With all the debate about taxes right now during the fiscal cliff talks, there's a lot of discussion about incentives and what motivates companies to expand and create jobs and what doesn't. I got into a recent discussion over at The Money Illusion as Sumner kept calling Obama a "liar" over tax rates. It seems that his point is that if you throw in the new tax to fund ObamaCare the new tax rate will be not 39.6% but about 2.8% higher. Whether or not that should be thrown in or not-it seems arbitrary as it's not really an income tax; I mean why not throw in every tax into the figuring income tax-how about the payroll tax and state and local taxes? Because these other taxes are not the income tax.
Still many commentators at Scott's also think that there should be no capital gains tax-as this taxes the same income twice. This idea never makes any sense to me and still doesn't. In any case this is held to greatly disincentivize business which is seen as extremely sensitive to such taxes. Yet even the great Reagan raised capital gains and dividend taxes as part of the 1986 tax reform deal.
A piece that came out of a study the NYTimes did brings the debate over incentives to another very common idea in politics: the need to give businesses all kinds of tax credits for them to come to your state, county, or city and stay a long time creating lots of jobs. Yet when the returns gained from the bevy of business tax credits are tallied, it's not clear what is actually gained.
Literally, it's not clear. That's the first problem: no one in government seems to even know how to calculate what the true benefits are.
A Times investigation has examined and tallied thousands of local incentives granted nationwide and has found that states, counties and cities are giving up more than $80 billion each year to companies. The beneficiaries come from virtually every corner of the corporate world, encompassing oil and coal conglomerates, technology and entertainment companies, banks and big-box retail chains.
"The cost of the awards is certainly far higher. A full accounting, The Times discovered, is not possible because the incentives are granted by thousands of government agencies and officials, and many do not know the value of all their awards. Nor do they know if the money was worth it because they rarely track how many jobs are created. Even where officials do track incentives, they acknowledge that it is impossible to know whether the jobs would have been created without the aid."
“How can you even talk about rationalizing what you’re doing when you don’t even know what you’re doing?” said Timothy J. Bartik, a senior economist at the W.E. Upjohn Institute for Employment Research in Kalamazoo, Mich.
So it's very tough to have a real accounting. Even when jobs are created it's not clear that they wouldn't have been created anyway. How do you assess how many jobs would not have been created otherwise?
Then there are all the companies that pledge to stay in a town, county, or state for the long haul and then leave.
In the end, the money that towns across America gave General Motors did not matter.
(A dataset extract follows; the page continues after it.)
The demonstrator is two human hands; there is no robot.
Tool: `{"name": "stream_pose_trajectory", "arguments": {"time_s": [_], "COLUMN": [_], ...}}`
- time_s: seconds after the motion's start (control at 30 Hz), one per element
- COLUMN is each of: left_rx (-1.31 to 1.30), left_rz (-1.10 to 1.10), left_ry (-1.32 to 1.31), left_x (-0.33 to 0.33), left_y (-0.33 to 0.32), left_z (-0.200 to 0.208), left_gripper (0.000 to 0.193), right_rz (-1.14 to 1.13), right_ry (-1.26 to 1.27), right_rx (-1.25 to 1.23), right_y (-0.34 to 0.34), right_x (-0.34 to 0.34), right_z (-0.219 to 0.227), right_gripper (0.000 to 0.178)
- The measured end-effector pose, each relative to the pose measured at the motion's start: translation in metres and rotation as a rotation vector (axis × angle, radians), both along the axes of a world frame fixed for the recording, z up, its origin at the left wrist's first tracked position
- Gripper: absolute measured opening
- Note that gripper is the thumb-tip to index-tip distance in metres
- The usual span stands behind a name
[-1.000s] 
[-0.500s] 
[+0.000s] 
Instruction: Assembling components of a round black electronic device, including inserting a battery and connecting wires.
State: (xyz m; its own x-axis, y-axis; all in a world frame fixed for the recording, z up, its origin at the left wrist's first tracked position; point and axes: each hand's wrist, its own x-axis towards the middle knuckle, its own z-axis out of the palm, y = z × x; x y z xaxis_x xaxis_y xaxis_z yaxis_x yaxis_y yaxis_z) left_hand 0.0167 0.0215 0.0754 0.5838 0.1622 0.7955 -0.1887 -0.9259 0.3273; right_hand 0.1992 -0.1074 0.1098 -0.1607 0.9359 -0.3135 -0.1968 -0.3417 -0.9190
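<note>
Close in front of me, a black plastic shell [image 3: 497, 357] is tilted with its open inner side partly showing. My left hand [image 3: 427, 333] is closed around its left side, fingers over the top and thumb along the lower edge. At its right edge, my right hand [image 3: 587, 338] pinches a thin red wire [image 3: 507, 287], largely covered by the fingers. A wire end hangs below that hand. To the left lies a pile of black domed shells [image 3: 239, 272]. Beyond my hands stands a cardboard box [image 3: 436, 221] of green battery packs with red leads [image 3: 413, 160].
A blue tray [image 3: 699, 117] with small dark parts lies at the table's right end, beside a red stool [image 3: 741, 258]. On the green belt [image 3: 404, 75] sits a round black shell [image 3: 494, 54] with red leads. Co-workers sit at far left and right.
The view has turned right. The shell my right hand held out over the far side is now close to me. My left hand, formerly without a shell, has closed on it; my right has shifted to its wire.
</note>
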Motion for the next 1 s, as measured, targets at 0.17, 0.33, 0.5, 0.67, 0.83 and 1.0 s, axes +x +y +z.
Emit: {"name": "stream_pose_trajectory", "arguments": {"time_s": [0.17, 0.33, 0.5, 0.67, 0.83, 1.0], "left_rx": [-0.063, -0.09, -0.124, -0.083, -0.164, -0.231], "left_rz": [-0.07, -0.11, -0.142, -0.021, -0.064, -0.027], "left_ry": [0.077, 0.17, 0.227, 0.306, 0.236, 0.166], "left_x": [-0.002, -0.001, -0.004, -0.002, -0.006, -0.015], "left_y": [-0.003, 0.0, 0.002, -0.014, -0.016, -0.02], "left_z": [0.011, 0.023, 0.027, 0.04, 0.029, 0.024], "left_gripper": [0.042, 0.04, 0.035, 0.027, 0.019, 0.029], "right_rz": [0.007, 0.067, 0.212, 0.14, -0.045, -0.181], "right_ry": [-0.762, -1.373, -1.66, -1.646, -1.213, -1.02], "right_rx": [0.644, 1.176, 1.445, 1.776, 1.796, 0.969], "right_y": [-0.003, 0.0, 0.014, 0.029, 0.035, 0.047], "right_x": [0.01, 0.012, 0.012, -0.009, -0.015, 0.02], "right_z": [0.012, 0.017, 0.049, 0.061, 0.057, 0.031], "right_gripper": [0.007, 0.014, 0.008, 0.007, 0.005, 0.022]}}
"When the automaker released a list of factories it was closing during bankruptcy three years ago, communities that had considered themselves G.M.’s business partners were among the targets."
"For years, mayors and governors anxious about local jobs had agreed to G.M.’s demands for cash rewards, free buildings, worker training and lucrative tax breaks. As late as 2007, the company was telling local officials that these sorts of incentives would “further G.M.’s strong relationship” with them and be a “win/win situation,” according to town council notes from one Michigan community."
"Yet at least 50 properties on the 2009 liquidation list were in towns and states that had awarded incentives, adding up to billions in taxpayer dollars, according to data compiled by The New York Times."
"Some officials, desperate to keep G.M., offered more. Ohio was proposing a $56 million deal to save its Moraine plant, and Wisconsin, fighting for its Janesville factory, offered $153 million.
But their overtures were to no avail. G.M. walked away and, thanks to a federal bailout, is once again profitable. The towns have not been so fortunate, having spent scarce funds in exchange for thousands of jobs that no longer exist."
"One township, Ypsilanti, Mich., is suing over the automaker’s departure. “You can’t just make these promises and throw them around like they’re spare change in the drawer,” said Doug Winters, the township’s attorney."
"Yet across the country, companies have been doing just that. And the giveaways are adding up to a gigantic bill for taxpayers."
As this underscores, many of the credits are doled out at the barrel of a gun: if the companies don't get the credits, they'll leave. However, as is clear, they may leave anyway. It would be interesting to compare places that have given the credits to those that didn't/ Would there be any precptible difference?
So perhaps this is a way to save money? To cut back on all the tax incentives which prove to be much less incentive? It's at least worth thinking about.